You then offered the following rejoinder:
Nice point: and the inference is a bit like asking how a business corporation like Microsoft could possibly have any legal rights like a human person, since, unlike a human person, it has no physical hand with a pinkie on it.
In my opinion, Volf's argument that one should not ontologize gender in God because deity does not possess a sexed body is not analogous to denying legal rights to Microsoft because it does not possess a physical hand with a pinkie on it. According to Volf and other thinkers, gender appears to be rooted in a sexed body. The very concept of gender presupposes a sexed body (e.g. a corpus informed by hormones, genitalia, or chromosomes). On the other hand, it does not seem that legal rights are rooted in a sexed body. Legal rights may be rooted in human personhood; but that is not the same as contending that sexed bodies are requisite for the extension of legal rights.
Blosser:
Nice point, again. Analogies always work only to a point. Obviously a corporate legal 'person' is an eidetic abstraction (the adjective 'eidetic' here serving no purpose but to appeal to yo salubrious nomenclaturological appetite) and not a concrete reality, as God is.

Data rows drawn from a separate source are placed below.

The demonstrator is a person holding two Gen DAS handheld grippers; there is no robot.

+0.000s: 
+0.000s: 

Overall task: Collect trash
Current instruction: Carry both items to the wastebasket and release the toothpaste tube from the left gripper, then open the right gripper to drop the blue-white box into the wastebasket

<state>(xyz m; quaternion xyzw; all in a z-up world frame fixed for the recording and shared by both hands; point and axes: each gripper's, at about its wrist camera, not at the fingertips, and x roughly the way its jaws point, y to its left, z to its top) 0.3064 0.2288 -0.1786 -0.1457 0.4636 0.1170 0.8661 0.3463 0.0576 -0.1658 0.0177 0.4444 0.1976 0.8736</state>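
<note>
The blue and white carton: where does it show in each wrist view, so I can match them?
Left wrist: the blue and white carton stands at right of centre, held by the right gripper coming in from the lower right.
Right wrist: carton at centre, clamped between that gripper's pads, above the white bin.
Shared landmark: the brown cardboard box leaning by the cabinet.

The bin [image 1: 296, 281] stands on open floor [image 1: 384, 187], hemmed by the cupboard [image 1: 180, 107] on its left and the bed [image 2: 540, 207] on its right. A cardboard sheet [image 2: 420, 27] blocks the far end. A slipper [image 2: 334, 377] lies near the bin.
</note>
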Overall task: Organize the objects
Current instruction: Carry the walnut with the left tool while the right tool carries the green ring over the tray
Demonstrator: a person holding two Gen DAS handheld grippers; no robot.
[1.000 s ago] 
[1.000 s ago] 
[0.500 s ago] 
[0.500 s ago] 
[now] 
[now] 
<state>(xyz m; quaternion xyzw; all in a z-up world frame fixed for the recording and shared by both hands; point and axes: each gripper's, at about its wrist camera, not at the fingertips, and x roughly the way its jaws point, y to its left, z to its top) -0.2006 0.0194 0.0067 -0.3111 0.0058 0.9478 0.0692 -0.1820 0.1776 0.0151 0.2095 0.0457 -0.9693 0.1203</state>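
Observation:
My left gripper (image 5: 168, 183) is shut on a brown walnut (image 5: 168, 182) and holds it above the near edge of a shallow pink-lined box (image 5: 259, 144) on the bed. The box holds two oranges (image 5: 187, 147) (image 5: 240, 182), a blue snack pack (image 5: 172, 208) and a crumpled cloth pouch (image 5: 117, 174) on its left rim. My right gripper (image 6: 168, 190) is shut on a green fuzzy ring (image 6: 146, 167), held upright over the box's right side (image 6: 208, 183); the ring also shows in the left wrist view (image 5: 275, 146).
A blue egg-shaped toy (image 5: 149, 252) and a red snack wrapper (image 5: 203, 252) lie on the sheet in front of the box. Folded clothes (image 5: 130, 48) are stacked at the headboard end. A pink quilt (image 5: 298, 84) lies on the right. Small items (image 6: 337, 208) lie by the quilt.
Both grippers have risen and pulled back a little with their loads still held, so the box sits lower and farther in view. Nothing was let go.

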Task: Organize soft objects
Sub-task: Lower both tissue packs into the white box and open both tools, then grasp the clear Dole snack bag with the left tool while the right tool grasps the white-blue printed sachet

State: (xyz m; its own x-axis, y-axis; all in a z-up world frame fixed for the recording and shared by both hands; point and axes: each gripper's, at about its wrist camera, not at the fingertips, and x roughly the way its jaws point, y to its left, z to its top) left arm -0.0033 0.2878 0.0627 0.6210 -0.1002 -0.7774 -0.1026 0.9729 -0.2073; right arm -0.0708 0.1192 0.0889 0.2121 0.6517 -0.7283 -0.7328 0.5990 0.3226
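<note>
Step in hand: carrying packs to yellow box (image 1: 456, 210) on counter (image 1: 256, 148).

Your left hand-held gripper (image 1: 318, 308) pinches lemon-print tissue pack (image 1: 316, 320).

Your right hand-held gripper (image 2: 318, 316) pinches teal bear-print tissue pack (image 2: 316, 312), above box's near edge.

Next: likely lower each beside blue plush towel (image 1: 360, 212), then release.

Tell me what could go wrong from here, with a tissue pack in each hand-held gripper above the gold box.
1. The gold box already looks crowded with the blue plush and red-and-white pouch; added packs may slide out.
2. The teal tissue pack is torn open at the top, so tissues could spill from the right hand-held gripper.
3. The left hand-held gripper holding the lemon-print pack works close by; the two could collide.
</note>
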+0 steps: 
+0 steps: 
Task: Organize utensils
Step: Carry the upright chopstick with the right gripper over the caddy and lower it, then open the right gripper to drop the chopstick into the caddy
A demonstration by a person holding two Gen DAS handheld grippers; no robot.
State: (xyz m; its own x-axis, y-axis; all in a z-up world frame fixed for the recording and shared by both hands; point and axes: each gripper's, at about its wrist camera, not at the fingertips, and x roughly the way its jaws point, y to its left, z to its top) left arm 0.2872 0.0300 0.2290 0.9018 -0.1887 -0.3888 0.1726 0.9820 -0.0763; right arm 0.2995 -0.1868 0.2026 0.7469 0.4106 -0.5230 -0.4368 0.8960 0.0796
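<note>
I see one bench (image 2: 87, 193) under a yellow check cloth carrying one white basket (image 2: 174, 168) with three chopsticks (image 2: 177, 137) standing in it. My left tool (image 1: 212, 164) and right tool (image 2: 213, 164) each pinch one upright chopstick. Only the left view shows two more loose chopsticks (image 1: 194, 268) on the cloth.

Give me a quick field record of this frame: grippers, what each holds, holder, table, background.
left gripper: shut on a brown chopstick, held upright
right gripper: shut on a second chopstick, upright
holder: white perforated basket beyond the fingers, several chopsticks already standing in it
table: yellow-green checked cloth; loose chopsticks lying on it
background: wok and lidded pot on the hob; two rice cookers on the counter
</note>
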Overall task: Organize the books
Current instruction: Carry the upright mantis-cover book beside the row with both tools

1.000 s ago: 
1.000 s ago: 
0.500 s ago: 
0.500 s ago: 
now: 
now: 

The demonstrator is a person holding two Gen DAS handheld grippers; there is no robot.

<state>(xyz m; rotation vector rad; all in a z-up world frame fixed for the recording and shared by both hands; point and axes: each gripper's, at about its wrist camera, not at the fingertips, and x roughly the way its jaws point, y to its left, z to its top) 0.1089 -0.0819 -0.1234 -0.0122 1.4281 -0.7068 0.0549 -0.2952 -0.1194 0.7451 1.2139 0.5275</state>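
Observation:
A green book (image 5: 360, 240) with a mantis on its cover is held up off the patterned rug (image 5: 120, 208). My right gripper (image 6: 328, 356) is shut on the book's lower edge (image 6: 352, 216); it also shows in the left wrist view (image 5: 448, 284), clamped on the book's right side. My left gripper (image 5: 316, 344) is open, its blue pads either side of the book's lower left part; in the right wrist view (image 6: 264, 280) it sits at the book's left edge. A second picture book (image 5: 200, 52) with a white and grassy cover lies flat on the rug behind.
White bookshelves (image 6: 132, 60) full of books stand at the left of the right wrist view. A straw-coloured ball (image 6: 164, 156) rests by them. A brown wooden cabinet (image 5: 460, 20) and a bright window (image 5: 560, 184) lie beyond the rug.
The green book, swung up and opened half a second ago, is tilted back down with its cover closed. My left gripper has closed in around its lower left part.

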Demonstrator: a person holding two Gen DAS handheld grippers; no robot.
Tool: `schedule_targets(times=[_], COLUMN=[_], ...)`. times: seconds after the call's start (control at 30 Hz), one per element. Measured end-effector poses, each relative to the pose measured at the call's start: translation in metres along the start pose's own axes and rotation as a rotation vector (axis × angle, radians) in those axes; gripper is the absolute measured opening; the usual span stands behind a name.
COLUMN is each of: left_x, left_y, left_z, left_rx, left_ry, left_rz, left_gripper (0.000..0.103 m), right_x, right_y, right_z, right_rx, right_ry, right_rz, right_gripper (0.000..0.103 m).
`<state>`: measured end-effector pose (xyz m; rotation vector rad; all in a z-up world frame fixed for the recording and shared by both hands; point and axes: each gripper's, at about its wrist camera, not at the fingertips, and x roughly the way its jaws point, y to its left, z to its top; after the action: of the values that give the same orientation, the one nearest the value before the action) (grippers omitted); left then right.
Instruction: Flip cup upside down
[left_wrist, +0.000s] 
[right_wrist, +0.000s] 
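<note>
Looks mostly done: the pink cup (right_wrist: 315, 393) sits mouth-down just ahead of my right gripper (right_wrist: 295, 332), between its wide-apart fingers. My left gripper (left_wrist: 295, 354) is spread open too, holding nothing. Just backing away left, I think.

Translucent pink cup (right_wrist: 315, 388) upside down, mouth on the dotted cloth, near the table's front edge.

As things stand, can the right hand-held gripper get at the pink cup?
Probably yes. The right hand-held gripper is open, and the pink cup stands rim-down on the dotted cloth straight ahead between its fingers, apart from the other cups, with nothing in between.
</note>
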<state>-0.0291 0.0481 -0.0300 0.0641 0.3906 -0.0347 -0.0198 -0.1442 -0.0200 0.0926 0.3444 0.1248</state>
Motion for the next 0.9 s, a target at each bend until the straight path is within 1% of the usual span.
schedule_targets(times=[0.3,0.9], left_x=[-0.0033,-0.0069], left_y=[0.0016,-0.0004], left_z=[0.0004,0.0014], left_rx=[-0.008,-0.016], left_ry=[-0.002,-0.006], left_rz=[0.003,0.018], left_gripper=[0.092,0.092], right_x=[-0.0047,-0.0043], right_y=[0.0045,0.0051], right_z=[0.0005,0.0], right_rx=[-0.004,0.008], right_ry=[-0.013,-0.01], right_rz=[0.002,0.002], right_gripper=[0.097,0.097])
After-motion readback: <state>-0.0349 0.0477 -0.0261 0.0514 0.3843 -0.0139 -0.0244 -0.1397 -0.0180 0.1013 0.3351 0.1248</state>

The claim Volf is making is that gender presupposes biological specification, and from that I surmise that you're wishing to infer or argue that gender cannot be specified in any other way but biologically. Would that be fair?

Again, I think Volf has a point. Human gender is certainly expressed biologically in our experience. I'm not sure that's enough to claim that its 'rooted' in biology in the sense that, say, gender differences that might express themselves in one's psyche are exclusively dependent upon biological gender differences. One would have to make that case, it seems to me, which would require further assumptions about the nature of a body and its possible relation to a mind or soul, even if one wishes to go in a holistic or non-dualistic direction.

I guess what I might contend is that the question of whether the Persons of the Godhead can be conceived of as gendered in some way might be analogous to the question of whether human minds can be conceived of as gendered in some way independently of the body. As far as the Godhead is concerned, of course, Trinitarians are stuck with one Person of the Trinity, Jesus Christ, whose gender is already accepted as specified, however the psycho-somatic question is settled.